Problem statement> Using the entries that follow, transcribe only the lines from the line with "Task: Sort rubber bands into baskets" to the line with "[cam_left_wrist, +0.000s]", both included, exactly as they stand and without pictures.

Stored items
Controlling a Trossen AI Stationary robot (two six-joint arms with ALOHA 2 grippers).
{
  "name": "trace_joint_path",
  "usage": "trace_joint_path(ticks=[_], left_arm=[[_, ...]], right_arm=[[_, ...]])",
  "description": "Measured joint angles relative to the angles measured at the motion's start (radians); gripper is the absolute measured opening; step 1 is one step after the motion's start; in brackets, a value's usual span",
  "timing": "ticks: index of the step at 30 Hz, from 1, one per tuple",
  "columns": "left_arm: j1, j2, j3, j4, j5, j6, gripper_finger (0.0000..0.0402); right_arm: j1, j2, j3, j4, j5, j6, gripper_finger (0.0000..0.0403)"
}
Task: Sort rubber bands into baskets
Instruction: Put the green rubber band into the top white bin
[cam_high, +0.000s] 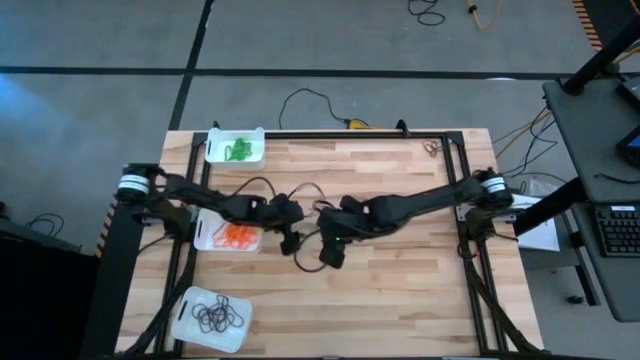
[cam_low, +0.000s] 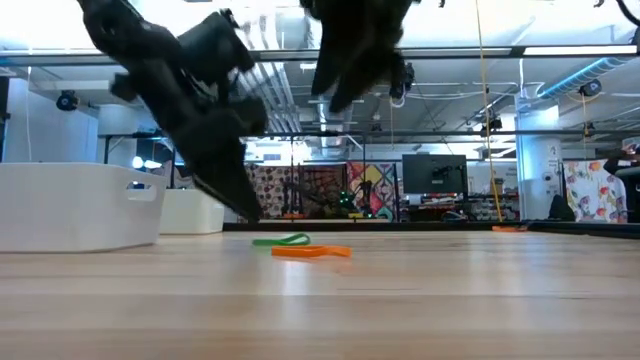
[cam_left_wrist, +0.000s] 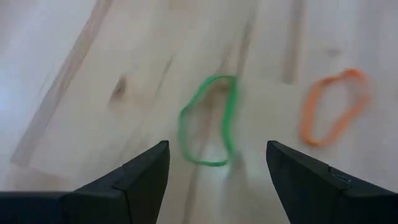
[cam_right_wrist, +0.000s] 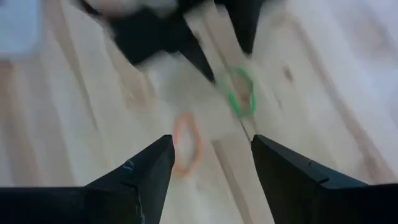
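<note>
A green rubber band (cam_left_wrist: 208, 121) lies flat on the table (cam_left_wrist: 124, 56) just ahead of the left fingers (cam_left_wrist: 140, 177), which are spread and empty. An orange rubber band (cam_right_wrist: 188, 144) lies beside it, ahead of the right fingers (cam_right_wrist: 149, 171), also spread, holding nothing.
</note>
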Motion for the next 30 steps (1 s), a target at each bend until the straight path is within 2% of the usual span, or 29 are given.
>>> trace_joint_path(ticks=[4, 10, 13, 17, 23, 30], left_arm=[[0.041, 0.075, 0.000, 0.026, 0.048, -0.044, 0.0250], [0.043, 0.126, 0.003, 0.050, 0.024, -0.038, 0.0225], [0.043, 0.127, 0.002, 0.061, 0.006, -0.039, 0.0194], [0.043, 0.132, 0.001, 0.068, -0.028, -0.084, 0.0131], [0.043, 0.160, 0.001, 0.075, -0.074, -0.153, 0.0018], [0.043, 0.118, -0.001, 0.060, -0.058, -0.148, 0.0002]], right_arm=[[0.040, -0.047, 0.003, 0.008, 0.063, 0.040, 0.0215], [0.064, -0.064, 0.006, 0.006, 0.079, 0.066, 0.0214], [0.065, -0.064, 0.018, 0.005, 0.078, 0.067, 0.0214], [0.062, -0.066, 0.066, -0.032, 0.079, 0.062, 0.0215], [0.056, -0.067, 0.226, -0.240, 0.117, 0.032, 0.0215], [0.058, -0.068, 0.419, -0.478, 0.212, 0.049, 0.0215]])
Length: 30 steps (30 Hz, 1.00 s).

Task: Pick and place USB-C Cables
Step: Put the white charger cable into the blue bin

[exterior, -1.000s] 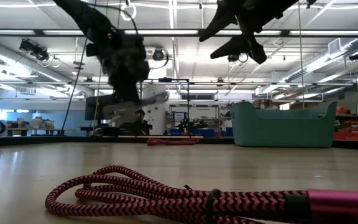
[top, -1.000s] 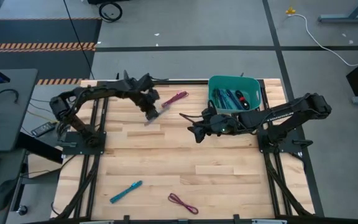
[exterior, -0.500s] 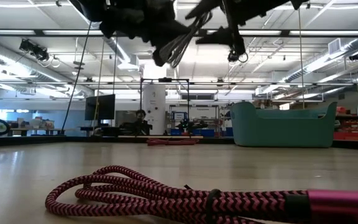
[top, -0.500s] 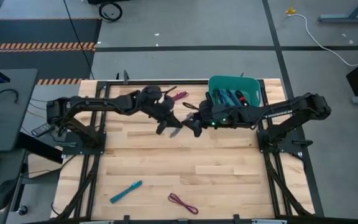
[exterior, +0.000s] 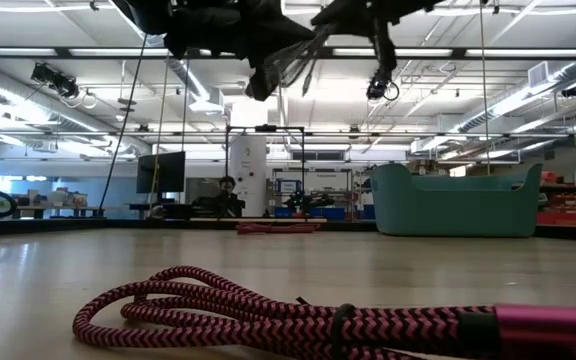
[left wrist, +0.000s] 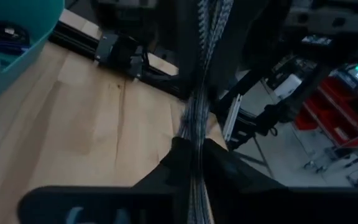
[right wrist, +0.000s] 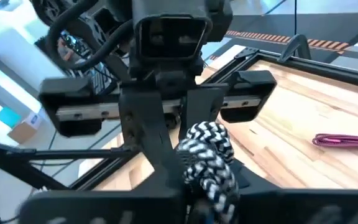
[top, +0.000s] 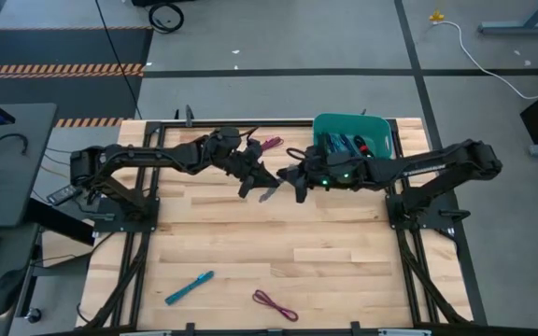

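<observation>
**Grey cable held between both grippers above mid-table**

Since the earlier frames, the left gripper (top: 258, 183) has been carried from the far-left part of the table toward the centre, and the right gripper (top: 292, 179) has been brought in to meet it. The two are now seen almost tip to tip in the high view, raised above the table (top: 250, 238) just beside the teal bin (top: 329, 125).

A grey braided cable (left wrist: 201, 93) is clamped between the left gripper's fingers, running forward from them in the left wrist view. In the right wrist view the black-and-white braided end of that cable is shown pressed between the right gripper's own fingers, directly in front of the left gripper's body. Both sets of fingers are therefore closed on the same cable.

Several cables are seen lying inside the bin. A magenta cable (top: 268, 144) rests on the table near the far edge, behind the left gripper. A teal cable (top: 190, 287) and a purple-red cable (top: 275, 304) lie well apart from the arms near the near edge; the latter fills the foreground of the low view.
</observation>
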Each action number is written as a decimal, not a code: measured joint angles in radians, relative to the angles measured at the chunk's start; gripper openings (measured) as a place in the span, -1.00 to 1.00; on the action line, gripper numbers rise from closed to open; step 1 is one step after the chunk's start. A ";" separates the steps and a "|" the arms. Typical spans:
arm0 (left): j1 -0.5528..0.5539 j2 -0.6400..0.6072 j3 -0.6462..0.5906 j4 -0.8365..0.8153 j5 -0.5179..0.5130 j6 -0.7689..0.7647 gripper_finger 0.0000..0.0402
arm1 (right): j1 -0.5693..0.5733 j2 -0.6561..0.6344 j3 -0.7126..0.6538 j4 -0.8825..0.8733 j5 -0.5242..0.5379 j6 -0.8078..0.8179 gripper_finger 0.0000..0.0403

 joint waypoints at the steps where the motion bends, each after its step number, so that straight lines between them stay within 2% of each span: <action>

Finished exercise>
Task: Sort rubber bands into baskets
Instruction: Put the green rubber band into the top white bin
[cam_high, +0.000s] 
[cam_low, +0.000s] 
[cam_left_wrist, +0.000s] 

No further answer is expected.